Process automation and virtualization, which combines the Industrial Internet of Things (IIoT), robotics, digital twins, and additive manufacturing, is set to revolutionize employment. The Asian Development Bank anticipates that a quarter of jobs in outsourcing and electronics will be shed due to automation; however, this will be offset by new roles within those industries.

Responding to the anticipated disruption from automation, the Philippines Skills Framework Initiative prioritizes skills development in the most vulnerable sectors: construction, creatives, food, health and wellness, IT-BPM, logistics and supply chain, manufacturing, and tourism.

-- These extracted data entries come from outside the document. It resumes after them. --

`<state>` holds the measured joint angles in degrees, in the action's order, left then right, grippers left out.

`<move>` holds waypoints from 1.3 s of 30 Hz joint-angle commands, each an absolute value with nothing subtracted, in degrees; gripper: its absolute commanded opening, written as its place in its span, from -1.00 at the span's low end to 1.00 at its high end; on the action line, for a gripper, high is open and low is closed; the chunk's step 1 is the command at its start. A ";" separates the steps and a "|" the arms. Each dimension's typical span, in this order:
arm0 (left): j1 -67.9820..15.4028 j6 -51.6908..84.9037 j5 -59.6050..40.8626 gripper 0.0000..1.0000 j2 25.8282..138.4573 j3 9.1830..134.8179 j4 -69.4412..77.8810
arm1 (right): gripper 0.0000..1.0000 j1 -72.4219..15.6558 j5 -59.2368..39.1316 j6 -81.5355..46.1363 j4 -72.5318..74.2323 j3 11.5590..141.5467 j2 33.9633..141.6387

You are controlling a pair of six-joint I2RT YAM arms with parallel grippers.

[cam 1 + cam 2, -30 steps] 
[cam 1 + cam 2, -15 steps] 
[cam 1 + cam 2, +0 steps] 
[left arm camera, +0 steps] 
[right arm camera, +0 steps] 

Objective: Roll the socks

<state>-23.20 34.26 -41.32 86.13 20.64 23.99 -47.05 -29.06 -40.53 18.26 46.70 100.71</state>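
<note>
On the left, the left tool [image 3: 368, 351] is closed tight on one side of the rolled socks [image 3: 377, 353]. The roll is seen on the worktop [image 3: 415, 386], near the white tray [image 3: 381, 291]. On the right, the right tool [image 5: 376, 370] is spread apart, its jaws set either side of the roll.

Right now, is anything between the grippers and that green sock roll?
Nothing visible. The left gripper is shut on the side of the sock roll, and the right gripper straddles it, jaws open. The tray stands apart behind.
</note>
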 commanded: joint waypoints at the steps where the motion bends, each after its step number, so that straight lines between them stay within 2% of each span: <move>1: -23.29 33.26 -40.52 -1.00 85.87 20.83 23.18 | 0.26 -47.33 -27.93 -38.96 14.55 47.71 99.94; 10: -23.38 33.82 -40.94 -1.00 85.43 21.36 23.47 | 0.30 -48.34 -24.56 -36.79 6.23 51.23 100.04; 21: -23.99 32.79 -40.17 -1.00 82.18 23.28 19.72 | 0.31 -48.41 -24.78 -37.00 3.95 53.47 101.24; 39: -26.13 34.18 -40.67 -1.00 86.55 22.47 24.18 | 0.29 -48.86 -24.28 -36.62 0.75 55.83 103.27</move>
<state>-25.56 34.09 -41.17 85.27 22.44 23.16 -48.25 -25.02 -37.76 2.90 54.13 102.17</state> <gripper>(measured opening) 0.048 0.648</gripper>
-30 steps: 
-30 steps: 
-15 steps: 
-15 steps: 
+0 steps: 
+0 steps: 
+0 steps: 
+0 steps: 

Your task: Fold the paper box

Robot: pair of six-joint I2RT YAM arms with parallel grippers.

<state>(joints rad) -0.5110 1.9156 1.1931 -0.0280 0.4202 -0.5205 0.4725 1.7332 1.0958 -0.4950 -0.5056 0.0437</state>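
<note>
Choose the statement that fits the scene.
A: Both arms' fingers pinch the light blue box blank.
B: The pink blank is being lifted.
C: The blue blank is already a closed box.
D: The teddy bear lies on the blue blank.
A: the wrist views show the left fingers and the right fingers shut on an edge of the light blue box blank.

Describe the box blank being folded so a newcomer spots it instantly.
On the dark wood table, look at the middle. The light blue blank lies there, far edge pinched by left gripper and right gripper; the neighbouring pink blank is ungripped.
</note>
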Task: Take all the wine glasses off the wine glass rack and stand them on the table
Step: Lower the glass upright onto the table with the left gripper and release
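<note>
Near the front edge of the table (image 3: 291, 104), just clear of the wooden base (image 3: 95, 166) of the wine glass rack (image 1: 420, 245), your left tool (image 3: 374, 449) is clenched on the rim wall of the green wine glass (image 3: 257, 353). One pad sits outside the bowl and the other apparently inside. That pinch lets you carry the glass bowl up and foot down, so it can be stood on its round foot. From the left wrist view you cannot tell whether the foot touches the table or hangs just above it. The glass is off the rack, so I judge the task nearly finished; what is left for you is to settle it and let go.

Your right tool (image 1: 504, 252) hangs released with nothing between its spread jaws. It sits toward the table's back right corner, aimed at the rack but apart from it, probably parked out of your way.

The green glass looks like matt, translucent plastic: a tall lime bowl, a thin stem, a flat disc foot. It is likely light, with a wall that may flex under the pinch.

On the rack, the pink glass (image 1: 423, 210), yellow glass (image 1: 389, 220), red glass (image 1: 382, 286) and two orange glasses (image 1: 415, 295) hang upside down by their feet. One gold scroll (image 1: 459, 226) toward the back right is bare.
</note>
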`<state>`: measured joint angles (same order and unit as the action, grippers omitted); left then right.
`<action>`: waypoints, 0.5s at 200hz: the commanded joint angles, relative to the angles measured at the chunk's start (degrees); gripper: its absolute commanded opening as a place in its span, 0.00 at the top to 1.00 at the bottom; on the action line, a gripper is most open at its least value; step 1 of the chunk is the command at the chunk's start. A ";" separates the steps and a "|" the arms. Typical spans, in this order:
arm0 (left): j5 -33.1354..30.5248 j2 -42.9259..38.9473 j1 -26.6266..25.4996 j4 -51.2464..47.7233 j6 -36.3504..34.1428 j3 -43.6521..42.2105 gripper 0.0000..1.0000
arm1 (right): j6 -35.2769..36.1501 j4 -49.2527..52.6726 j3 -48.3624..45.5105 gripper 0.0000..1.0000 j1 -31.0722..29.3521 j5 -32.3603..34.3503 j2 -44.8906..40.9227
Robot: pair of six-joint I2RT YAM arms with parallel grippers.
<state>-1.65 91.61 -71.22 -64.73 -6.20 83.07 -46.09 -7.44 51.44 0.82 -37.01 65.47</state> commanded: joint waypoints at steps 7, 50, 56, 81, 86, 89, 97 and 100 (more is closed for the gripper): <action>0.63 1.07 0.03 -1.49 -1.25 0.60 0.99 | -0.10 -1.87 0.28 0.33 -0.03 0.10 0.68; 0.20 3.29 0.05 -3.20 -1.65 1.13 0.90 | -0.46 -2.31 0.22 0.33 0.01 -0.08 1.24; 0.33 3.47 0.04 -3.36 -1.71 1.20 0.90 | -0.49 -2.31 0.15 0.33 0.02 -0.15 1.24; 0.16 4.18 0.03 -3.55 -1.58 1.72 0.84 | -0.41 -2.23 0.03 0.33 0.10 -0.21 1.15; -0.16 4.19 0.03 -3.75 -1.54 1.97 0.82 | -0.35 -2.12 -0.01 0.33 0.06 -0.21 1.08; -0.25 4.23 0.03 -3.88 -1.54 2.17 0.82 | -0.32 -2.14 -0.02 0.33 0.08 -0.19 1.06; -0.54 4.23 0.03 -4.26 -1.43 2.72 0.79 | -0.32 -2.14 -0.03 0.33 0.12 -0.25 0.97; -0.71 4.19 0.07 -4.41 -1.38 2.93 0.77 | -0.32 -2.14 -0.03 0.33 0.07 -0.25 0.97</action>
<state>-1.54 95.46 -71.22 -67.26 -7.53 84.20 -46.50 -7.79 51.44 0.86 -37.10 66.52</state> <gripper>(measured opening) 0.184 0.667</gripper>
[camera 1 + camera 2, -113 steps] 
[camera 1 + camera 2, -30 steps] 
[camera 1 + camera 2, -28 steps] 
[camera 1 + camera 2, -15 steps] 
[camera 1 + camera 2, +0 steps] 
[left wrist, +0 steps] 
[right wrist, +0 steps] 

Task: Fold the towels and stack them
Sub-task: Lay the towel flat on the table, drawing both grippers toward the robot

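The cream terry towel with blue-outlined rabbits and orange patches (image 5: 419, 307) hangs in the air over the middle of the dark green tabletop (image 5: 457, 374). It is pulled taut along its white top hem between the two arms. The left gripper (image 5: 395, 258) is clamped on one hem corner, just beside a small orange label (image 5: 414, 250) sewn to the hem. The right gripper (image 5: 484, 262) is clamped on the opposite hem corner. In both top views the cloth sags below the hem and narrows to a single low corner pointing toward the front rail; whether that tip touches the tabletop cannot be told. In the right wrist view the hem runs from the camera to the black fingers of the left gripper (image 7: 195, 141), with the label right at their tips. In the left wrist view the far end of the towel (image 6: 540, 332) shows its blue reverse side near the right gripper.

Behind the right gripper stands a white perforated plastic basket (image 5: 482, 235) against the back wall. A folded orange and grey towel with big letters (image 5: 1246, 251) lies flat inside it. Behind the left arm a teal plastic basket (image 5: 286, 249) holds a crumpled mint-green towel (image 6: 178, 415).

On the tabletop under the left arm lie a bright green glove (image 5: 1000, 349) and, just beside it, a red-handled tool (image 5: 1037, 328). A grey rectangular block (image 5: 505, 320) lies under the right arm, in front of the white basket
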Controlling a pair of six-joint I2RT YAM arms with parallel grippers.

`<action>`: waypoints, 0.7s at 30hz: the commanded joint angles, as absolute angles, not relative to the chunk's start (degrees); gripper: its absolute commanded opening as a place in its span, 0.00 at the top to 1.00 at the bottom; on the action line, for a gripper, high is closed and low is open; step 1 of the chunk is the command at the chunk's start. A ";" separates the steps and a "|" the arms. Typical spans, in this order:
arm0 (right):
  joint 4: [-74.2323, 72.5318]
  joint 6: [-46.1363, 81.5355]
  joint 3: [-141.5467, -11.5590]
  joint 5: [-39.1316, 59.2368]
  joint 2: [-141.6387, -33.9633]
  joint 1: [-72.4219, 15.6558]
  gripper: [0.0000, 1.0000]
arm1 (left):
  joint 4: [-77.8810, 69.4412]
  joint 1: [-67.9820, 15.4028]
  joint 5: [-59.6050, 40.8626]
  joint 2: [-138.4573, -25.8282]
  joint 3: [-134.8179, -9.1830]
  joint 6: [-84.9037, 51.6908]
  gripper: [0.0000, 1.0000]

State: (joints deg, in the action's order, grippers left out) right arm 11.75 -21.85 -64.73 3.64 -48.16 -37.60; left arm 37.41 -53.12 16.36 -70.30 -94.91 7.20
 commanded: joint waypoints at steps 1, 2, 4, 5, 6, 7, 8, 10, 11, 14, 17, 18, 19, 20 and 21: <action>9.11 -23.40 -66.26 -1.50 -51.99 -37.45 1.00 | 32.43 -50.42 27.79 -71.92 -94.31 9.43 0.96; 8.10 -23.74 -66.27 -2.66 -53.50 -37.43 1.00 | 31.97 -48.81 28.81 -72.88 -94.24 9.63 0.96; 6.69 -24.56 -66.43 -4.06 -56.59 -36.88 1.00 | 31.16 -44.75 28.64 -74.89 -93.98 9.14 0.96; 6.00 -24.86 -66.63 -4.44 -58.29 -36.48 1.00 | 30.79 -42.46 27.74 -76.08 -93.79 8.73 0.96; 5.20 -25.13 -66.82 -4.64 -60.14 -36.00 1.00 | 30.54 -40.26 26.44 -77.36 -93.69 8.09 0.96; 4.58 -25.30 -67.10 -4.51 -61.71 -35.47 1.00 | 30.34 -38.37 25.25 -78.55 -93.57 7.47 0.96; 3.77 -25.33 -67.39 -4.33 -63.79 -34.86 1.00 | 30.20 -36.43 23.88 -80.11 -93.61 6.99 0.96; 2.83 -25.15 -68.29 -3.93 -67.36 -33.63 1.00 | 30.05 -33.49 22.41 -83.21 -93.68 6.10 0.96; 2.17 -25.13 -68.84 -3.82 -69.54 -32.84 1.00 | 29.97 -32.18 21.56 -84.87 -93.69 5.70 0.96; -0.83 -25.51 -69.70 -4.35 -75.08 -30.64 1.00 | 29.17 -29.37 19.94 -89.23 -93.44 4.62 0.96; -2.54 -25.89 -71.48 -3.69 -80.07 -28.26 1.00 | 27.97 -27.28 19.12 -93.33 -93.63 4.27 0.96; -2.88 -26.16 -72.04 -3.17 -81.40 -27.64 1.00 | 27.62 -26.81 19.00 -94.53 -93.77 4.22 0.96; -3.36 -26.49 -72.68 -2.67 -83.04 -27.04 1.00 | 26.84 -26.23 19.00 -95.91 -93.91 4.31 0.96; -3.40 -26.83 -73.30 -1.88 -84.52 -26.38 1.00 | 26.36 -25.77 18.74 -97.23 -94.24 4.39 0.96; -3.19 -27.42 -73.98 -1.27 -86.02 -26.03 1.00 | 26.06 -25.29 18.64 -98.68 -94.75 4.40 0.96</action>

We can expect these four tech trends to bring far-reaching changes for Philippine companies, industries, and markets — and across the wider society. These fast-moving technology trends can bring growth and competitive advantage for organizations prepared to embrace these changes. Consumers also stand to benefit, with novel and more affordable services and applications — in healthcare, entertainment, and financial services for instance — and in the creation of new areas of employment. At the same time, it will remain vital for all stakeholders to assess and mitigate business, operational, compliance, legal, and societal risks in the context of these profound technology shifts.


Jon Canto is interim managing partner for the Philippines at McKinsey & Company.